EXERCISE INSTRUCTIONS: The full set of lines below has to be duplicated exactly, with no picture kept.

DATA IN THIS EXERCISE:
****************************************

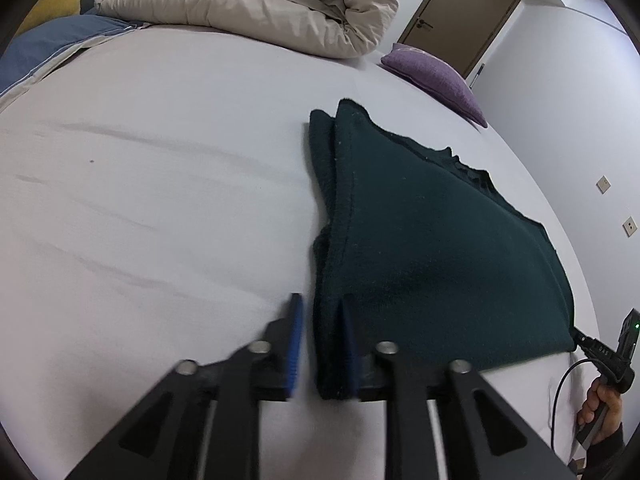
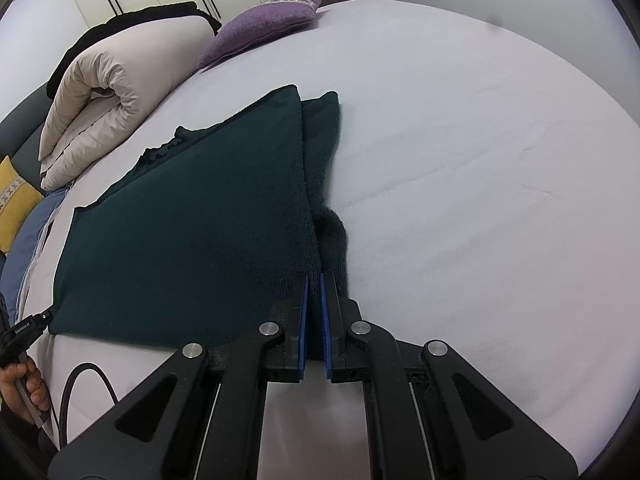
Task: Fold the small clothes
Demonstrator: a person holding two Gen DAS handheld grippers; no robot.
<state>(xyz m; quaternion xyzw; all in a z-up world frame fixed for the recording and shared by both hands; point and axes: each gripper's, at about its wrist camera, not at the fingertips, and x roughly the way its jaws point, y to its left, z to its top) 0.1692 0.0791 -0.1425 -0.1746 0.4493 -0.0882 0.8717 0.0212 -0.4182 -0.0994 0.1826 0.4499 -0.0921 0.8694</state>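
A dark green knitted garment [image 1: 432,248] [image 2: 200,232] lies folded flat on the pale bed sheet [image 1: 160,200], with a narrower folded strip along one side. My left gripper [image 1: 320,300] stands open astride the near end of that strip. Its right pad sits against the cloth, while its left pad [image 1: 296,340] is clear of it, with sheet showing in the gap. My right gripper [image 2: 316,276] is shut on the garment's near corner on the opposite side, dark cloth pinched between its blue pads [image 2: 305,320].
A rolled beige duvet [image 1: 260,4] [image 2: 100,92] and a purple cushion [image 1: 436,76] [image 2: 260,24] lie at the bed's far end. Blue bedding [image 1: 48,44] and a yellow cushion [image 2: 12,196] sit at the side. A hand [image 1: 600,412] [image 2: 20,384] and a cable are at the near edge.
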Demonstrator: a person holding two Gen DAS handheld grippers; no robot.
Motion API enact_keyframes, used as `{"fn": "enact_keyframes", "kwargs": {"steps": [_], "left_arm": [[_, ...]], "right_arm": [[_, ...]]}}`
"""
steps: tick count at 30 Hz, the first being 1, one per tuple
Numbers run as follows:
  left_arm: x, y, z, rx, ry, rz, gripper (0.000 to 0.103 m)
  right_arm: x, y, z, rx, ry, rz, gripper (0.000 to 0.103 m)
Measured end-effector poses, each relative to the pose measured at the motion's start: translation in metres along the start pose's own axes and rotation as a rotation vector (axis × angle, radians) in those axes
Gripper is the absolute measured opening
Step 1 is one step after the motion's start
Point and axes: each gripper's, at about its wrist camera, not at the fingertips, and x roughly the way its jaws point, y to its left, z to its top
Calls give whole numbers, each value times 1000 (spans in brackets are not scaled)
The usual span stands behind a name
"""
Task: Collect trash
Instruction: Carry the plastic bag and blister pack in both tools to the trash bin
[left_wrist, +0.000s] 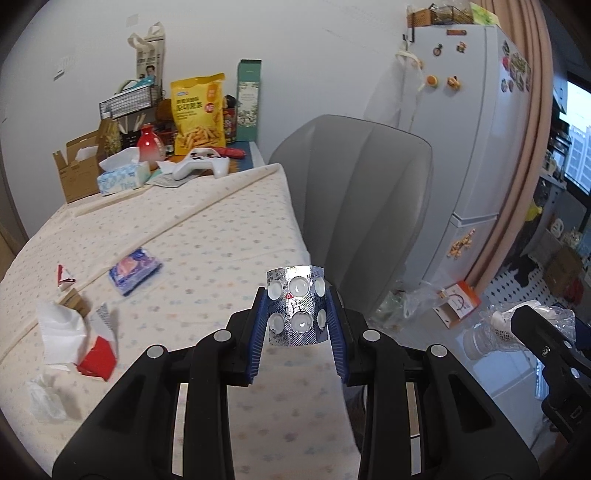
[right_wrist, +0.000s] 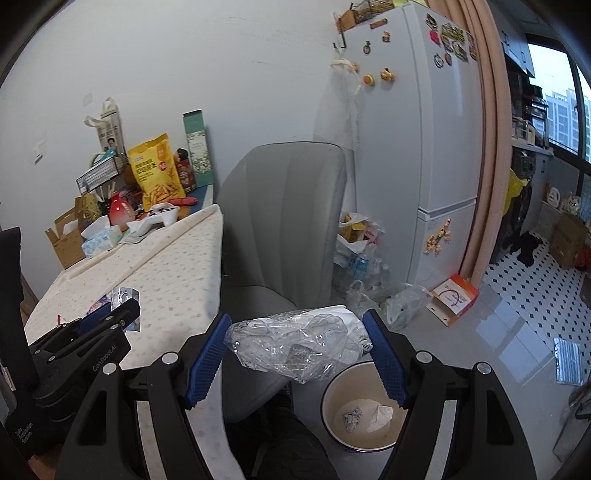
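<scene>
My left gripper (left_wrist: 297, 317) is shut on a silver pill blister pack (left_wrist: 296, 306), held upright above the table's right edge; it also shows in the right wrist view (right_wrist: 123, 295). My right gripper (right_wrist: 297, 350) is shut on a crushed clear plastic bottle (right_wrist: 295, 343), held above a round cream bin (right_wrist: 332, 391) on the floor. The bin holds two crumpled scraps (right_wrist: 365, 417). On the table lie crumpled white tissue (left_wrist: 61, 332), red and white wrappers (left_wrist: 98, 360), a blue snack wrapper (left_wrist: 135, 271) and a clear wrapper (left_wrist: 44, 402).
A grey chair (left_wrist: 362, 206) stands by the clothed table (left_wrist: 221, 221). At the table's back are a tissue box (left_wrist: 122, 175), a game controller (left_wrist: 201, 164), a yellow snack bag (left_wrist: 199, 114) and boxes. A white fridge (right_wrist: 417, 147), bags and an orange box (right_wrist: 452, 299) stand beyond.
</scene>
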Motion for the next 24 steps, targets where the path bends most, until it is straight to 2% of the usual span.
{"fn": "enact_keyframes", "kwargs": {"steps": [12, 24], "left_arm": [[36, -63, -7, 88, 64, -40, 31], [102, -121, -20, 171, 177, -92, 31]], "right_arm": [[34, -58, -12, 81, 62, -48, 72], [86, -112, -25, 148, 154, -120, 72]]}}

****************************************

EXERCISE OUTPUT:
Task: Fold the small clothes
Demonstrator: a person holding two Gen DAS handheld grippers; no robot.
<state>(xyz m; quaternion xyzw; all in a z-up world frame fixed for the recording and shared by both hands; point and axes: each gripper's, at about its wrist camera, not at the fingertips, and x roughly the way its jaws point, y to its left, z to its top) 0.1692 0.0791 -0.1425 -0.1746 0.4493 -0.0882 0.8717 0.0212 -0.4182 -0.0994 0.1826 0.4499 -0.0921 0.8694</state>
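A dark green knitted garment [image 1: 432,248] [image 2: 200,232] lies folded flat on the pale bed sheet [image 1: 160,200], with a narrower folded strip along one side. My left gripper [image 1: 320,300] stands open astride the near end of that strip. Its right pad sits against the cloth, while its left pad [image 1: 296,340] is clear of it, with sheet showing in the gap. My right gripper [image 2: 316,276] is shut on the garment's near corner on the opposite side, dark cloth pinched between its blue pads [image 2: 305,320].
A rolled beige duvet [image 1: 260,4] [image 2: 100,92] and a purple cushion [image 1: 436,76] [image 2: 260,24] lie at the bed's far end. Blue bedding [image 1: 48,44] and a yellow cushion [image 2: 12,196] sit at the side. A hand [image 1: 600,412] [image 2: 20,384] and a cable are at the near edge.
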Demonstrator: a person holding two Gen DAS handheld grippers; no robot.
Motion API enact_keyframes, used as `{"fn": "enact_keyframes", "kwargs": {"steps": [_], "left_arm": [[_, ...]], "right_arm": [[_, ...]]}}`
"""
steps: tick count at 30 Hz, the first being 1, one per tuple
Numbers run as follows:
  left_arm: x, y, z, rx, ry, rz, gripper (0.000 to 0.103 m)
  right_arm: x, y, z, rx, ry, rz, gripper (0.000 to 0.103 m)
Measured end-effector poses, each relative to the pose measured at the motion's start: translation in metres along the start pose's own axes and rotation as a rotation vector (axis × angle, radians) in those axes
Gripper is the absolute measured opening
Step 1 is one step after the motion's start
Point and axes: each gripper's, at about its wrist camera, not at the fingertips, and x roughly the way its jaws point, y to its left, z to its top
Calls give whole numbers, each value times 1000 (spans in brackets are not scaled)
The usual span stands behind a name
"""
Task: Collect trash
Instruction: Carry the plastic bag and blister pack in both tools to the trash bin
[left_wrist, +0.000s] 
[right_wrist, +0.000s] 
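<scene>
My left gripper (left_wrist: 297, 317) is shut on a silver pill blister pack (left_wrist: 296, 306), held upright above the table's right edge; it also shows in the right wrist view (right_wrist: 123, 295). My right gripper (right_wrist: 297, 350) is shut on a crushed clear plastic bottle (right_wrist: 295, 343), held above a round cream bin (right_wrist: 332, 391) on the floor. The bin holds two crumpled scraps (right_wrist: 365, 417). On the table lie crumpled white tissue (left_wrist: 61, 332), red and white wrappers (left_wrist: 98, 360), a blue snack wrapper (left_wrist: 135, 271) and a clear wrapper (left_wrist: 44, 402).
A grey chair (left_wrist: 362, 206) stands by the clothed table (left_wrist: 221, 221). At the table's back are a tissue box (left_wrist: 122, 175), a game controller (left_wrist: 201, 164), a yellow snack bag (left_wrist: 199, 114) and boxes. A white fridge (right_wrist: 417, 147), bags and an orange box (right_wrist: 452, 299) stand beyond.
</scene>
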Motion for the next 24 steps, targets where the path bends most, until it is straight to 2% of the usual span.
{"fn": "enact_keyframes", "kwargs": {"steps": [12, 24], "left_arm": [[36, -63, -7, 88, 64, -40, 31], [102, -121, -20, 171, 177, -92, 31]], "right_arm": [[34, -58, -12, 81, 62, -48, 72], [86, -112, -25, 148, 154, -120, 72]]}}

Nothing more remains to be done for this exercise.